> [Exercise]: Return only these lines: the one that contains "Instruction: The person" and every line after it through the end of the listing, exactly, without pictures.

> [Given records]:
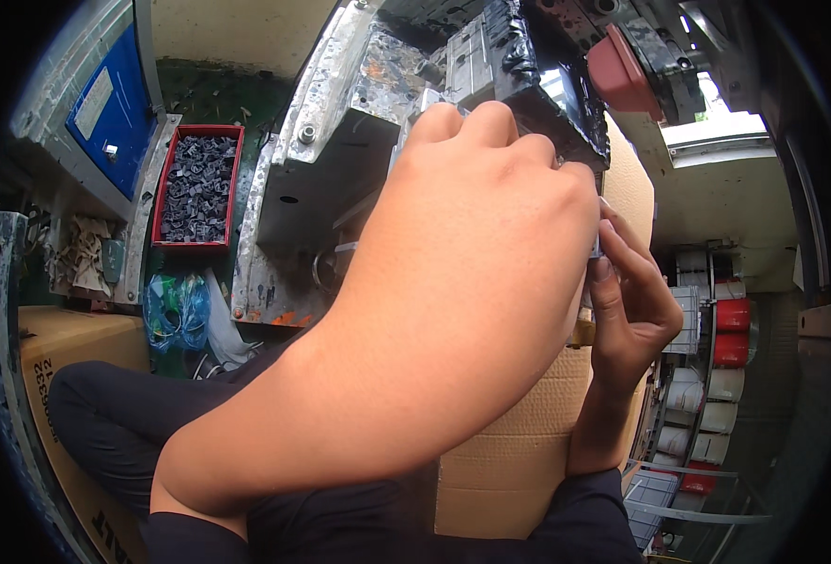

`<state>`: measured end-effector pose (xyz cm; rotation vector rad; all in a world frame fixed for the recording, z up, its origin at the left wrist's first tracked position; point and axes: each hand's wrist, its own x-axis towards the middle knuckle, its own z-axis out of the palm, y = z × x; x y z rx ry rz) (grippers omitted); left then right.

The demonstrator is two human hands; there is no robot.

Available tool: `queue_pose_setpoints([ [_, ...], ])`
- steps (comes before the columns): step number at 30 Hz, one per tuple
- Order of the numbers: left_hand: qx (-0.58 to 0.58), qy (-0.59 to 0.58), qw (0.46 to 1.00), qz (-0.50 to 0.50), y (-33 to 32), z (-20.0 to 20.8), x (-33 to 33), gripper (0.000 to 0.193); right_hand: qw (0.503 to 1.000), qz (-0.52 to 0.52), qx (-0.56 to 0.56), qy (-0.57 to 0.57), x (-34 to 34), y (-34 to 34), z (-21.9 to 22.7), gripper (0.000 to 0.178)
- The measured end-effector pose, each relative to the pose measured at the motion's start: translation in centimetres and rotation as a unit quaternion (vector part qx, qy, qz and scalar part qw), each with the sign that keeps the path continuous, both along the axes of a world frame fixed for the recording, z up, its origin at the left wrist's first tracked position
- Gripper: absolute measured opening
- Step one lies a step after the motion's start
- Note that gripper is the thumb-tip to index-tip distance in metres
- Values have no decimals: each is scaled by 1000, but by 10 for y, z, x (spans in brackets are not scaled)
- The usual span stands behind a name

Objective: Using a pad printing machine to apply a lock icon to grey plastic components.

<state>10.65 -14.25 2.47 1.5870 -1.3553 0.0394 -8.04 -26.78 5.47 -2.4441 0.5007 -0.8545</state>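
My left hand [504, 183] reaches far forward across the view, its back and bent knuckles toward me. Its fingers curl down out of sight against a paint-specked metal machine [378, 80], so whatever they grip is hidden. Just right of it, my right hand [629, 305] is raised with thumb and fingers drawn together. A small greyish edge shows at those fingertips, too little to name. Beyond the left knuckles stands a grey metal block [469, 64] beside a black, glossy-coated part [556, 94]. A brass-coloured piece [582, 329] shows below, between my hands.
A red box [159, 218] full of small dark plastic parts stands on the green floor at left, near a blue panel [117, 108]. Cardboard [500, 470] lies before me; a carton [86, 329] is at lower left. Shelved containers [686, 390] line the right. A pink bin [619, 75] hangs upper right.
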Motion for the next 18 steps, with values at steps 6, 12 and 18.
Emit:
queue_pose_setpoints([
  [6,-39,-10,999,14,-2,-1,-7,29,998,28,-52,20,-2,-3,0,28],
  [12,-82,-12,996,20,-5,-2,-12,28,996,8,-79,35,3,5,-5,32],
  [18,-73,-18,997,13,-7,1,-13,26,991,18,-116,64,1,9,6,42],
])
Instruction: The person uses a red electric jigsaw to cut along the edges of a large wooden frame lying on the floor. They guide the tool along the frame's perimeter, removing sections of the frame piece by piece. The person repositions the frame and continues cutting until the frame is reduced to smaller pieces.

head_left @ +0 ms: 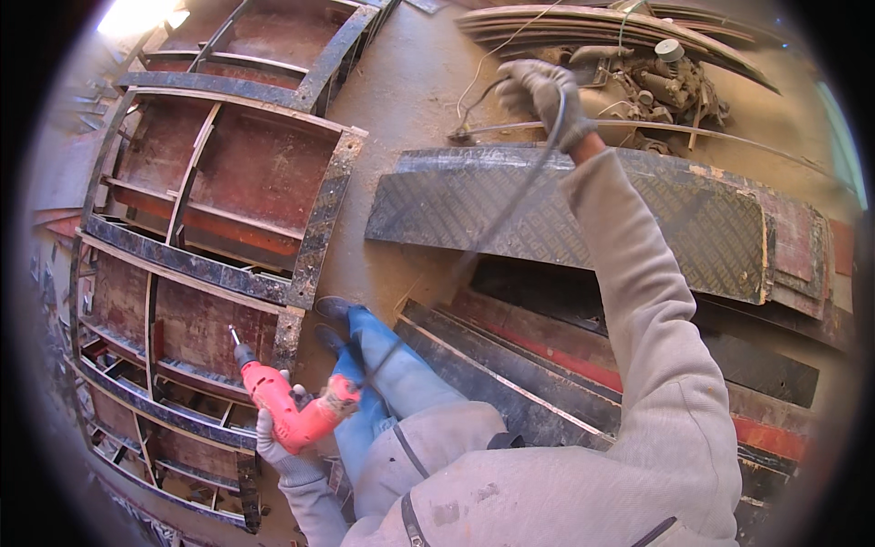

> [Response to this exercise]:
Instruction: The person uses a red electric jigsaw to cut along the edges of a large wooden frame lying on the floor. They guide the tool along the frame's perimeter, removing sections of the frame piece by piece. The person repositions the frame and continues cutting until the frame is reduced to smaller pieces.

head_left @ +0 ms: 

The requested output is now complete.